In literature the nexus research is still framed in a very top-down and technocratic way, usually around efficiency, optimization, resource security and trade-offs. That work is useful, but several readings also point out that nexus thinking often underplays justice, power, participation and local adaptive capacity. This critique has become very important for me, because I don’t want my poster to reproduce a nexus approach that looks integrated on paper but ignores who benefits and who remains vulnerable.
The “Five Ws” nexus paper was especially helpful here because it pushes nexus research to ask not only what is connected, but also where, when, why, and for whom.
What I now want to achieve with the poster is to show that the nexus can be a genuinely integrated tool, but only if social systems are treated as central rather than secondary. That means bringing in actors, institutions, communities, firms as well as social movements and asking how power works across scales. I’m also planning to connect this more clearly to climate futures by showing how different multi-scale nexus configurations can lead toward very different futures, including efficient-but-unjust ones versus more adaptive and equitable ones.
References:
Weitz, N., Huber-Lee, A., Nilsson, M., Davis, M., Hoff, H., & Andréasson, K. (2021). The Five Ws of the water–energy–food nexus: A reflexive approach to nexus research. Frontiers in Water, 3, 729722.
Allouche, J., Middleton, C., & Gyawali, D. (2015). Nexus nirvana or nexus nullity? A dynamic approach to security and sustainability in the water–energy–food nexus. STEPS Working Paper 63. STEPS Centre.
Middleton, C., Allouche, J., Gyawali, D., & Allen, S. (2015). The rise and implications of the water–energy–food nexus in Southeast Asia through an environmental justice lens. Water Alternatives, 8(1), 627–654.

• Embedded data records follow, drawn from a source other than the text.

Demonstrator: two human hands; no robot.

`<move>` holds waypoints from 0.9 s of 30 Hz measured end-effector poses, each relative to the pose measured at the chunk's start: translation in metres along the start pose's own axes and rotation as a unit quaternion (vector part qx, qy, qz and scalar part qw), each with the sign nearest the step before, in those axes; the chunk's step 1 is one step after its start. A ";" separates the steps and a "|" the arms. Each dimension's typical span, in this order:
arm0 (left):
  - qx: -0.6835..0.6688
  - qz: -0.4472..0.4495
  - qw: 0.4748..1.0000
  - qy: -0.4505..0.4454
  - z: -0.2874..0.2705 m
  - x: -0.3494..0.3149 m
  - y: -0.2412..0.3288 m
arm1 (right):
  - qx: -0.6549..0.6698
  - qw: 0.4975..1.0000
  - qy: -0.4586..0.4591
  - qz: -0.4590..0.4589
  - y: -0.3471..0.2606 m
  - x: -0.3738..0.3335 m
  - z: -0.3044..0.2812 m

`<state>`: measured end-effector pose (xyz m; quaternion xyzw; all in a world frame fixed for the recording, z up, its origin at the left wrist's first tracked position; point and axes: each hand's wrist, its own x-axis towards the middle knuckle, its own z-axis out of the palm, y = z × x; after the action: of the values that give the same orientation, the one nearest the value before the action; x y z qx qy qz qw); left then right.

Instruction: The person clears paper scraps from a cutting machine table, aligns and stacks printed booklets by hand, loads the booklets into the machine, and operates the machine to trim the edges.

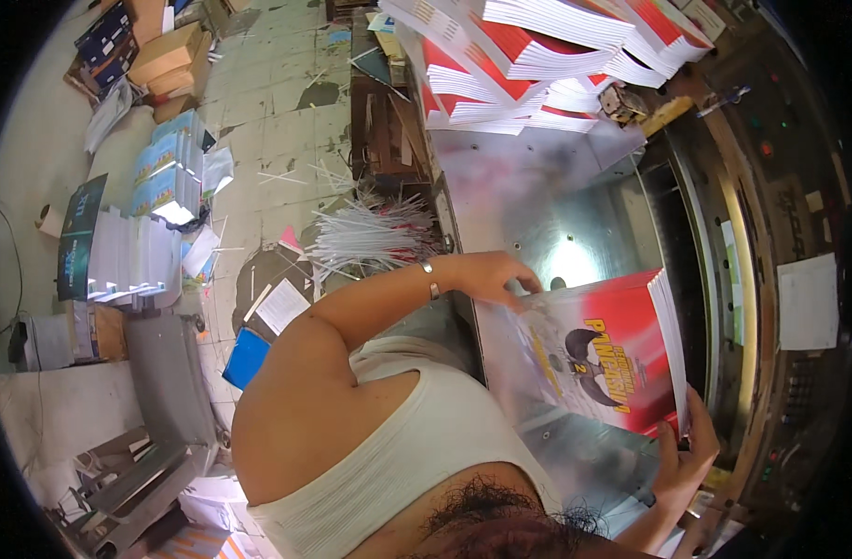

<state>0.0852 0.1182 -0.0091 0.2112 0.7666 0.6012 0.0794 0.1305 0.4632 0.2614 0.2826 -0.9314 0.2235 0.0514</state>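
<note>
A stack of red and white softcover books lies on the shiny metal bed of a machine in front of me. Its cover carries a dark winged figure and yellow lettering. My left hand has its fingers curved around the stack's far left corner, and a metal bracelet circles that wrist. At the near right corner, my right hand grips the stack, with the thumb and fingers on either side of the edge. Some fingertips of both hands are hidden by the books.
More red and white booklets are piled at the bed's far end. A heap of thin paper strips lies left of the machine. Book stacks and cardboard boxes stand farther left. A lit metal rail bounds the bed on the right.
</note>
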 end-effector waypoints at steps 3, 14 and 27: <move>0.060 0.032 0.998 -0.014 0.001 -0.002 -0.010 | 0.021 0.999 -0.007 0.030 0.002 0.000 0.000; 0.106 0.111 0.988 0.020 0.006 0.001 -0.030 | 0.052 0.998 -0.001 0.029 -0.009 -0.004 0.004; -0.028 0.165 0.985 0.046 -0.038 0.062 0.084 | 0.290 0.910 0.262 0.142 0.107 -0.135 0.036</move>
<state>0.0348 0.1262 0.0893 0.3047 0.7073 0.6359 -0.0498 0.1853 0.5942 0.1580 0.0813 -0.8090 0.5546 0.1769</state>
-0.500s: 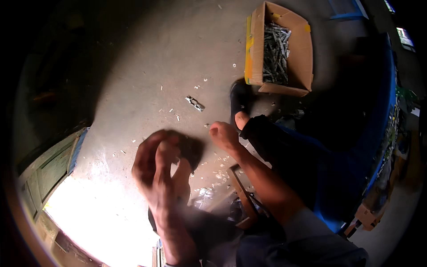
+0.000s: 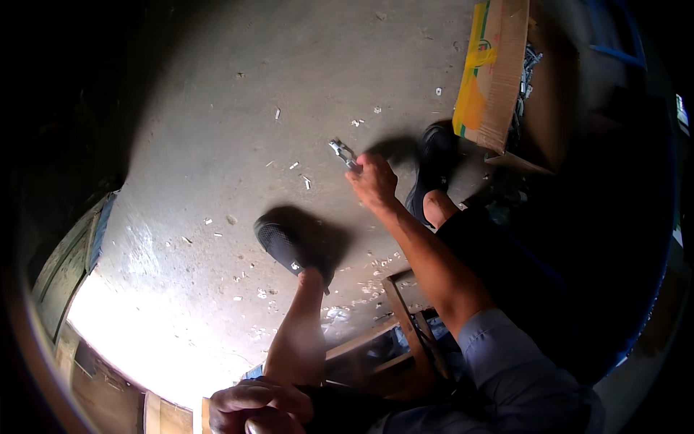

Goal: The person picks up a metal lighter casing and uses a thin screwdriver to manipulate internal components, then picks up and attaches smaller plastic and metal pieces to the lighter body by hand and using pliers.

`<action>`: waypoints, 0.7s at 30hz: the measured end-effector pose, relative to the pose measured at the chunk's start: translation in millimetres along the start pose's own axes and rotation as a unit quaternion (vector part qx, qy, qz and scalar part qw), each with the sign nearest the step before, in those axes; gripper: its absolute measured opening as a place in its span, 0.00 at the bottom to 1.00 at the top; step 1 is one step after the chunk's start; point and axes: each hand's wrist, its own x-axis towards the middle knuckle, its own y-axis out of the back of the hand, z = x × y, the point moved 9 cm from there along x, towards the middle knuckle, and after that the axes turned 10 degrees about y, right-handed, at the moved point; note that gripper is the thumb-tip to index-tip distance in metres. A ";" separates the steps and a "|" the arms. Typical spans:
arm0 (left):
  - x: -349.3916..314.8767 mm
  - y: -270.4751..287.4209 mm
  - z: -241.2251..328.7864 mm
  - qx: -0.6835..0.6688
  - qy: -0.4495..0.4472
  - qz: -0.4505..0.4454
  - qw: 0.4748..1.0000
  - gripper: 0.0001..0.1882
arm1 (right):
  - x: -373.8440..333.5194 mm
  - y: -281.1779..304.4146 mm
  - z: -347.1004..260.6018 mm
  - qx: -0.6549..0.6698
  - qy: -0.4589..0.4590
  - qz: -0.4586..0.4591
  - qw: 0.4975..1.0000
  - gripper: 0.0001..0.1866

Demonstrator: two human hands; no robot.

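My right hand (image 2: 375, 182) reaches forward and low over the concrete floor. Its thumb and fingers pinch the near end of a small silver-grey metal piece (image 2: 341, 153), narrow and with cut-out openings; its exact kind does not show. The far end of the piece points away and to the left. At the lower edge, my left hand (image 2: 256, 406) is curled closed over my bent left leg. Whatever may be within its fingers is hidden.
A cardboard box (image 2: 499, 79) with yellow tape and several metal pieces stands at the far right. My dark shoes (image 2: 278, 239) are on the floor among white scraps (image 2: 307, 183). A wooden frame (image 2: 408, 318) is close by my legs; a wooden panel (image 2: 69, 249) leans at left.
My right hand has moved forward to the metal piece on the floor and taken hold of it. My left hand has drawn back to the lower edge, uncovering my left shoe. The view has shifted.
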 end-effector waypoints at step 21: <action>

Wiegleb, V., & Bruns, A. (2018). What is driving the water–energy–food nexus? Discourses, knowledge, and politics of an emerging resource governance concept. Frontiers in Environmental Science, 6, 128.
Terrapon-Pfaff, J., Ortiz, W., Dienst, C., & Gröne, M.-C. (2018). Energising the WEF nexus to enhance sustainable development at local level. Journal of Environmental Management, 223, 409–416.
de Grenade, R., House-Peters, L., Scott, C. A., Thapa, B., Mills-Novoa, M., Gerlak, A., & Verbist, K. (2016). The nexus: Reconsidering environmental security and adaptive capacity. Current Opinion in Environmental Sustainability, 21, 15–21.
Ringler, C., Bhaduri, A., & Lawford, R. (2013). The nexus across water, energy, land and food (WELF): Potential for improved resource use efficiency? Current Opinion in Environmental Sustainability, 5(6), 617–624.
Yupanqui, C., Dias, N., Goodarzi, M. R., Sharma, S., Vagheei, H., & Mohtar, R. (2025). A review of water-energy-food nexus frameworks, models, challenges and future opportunities to create an integrated, national security-based development index. Energy Nexus, 18, 100409.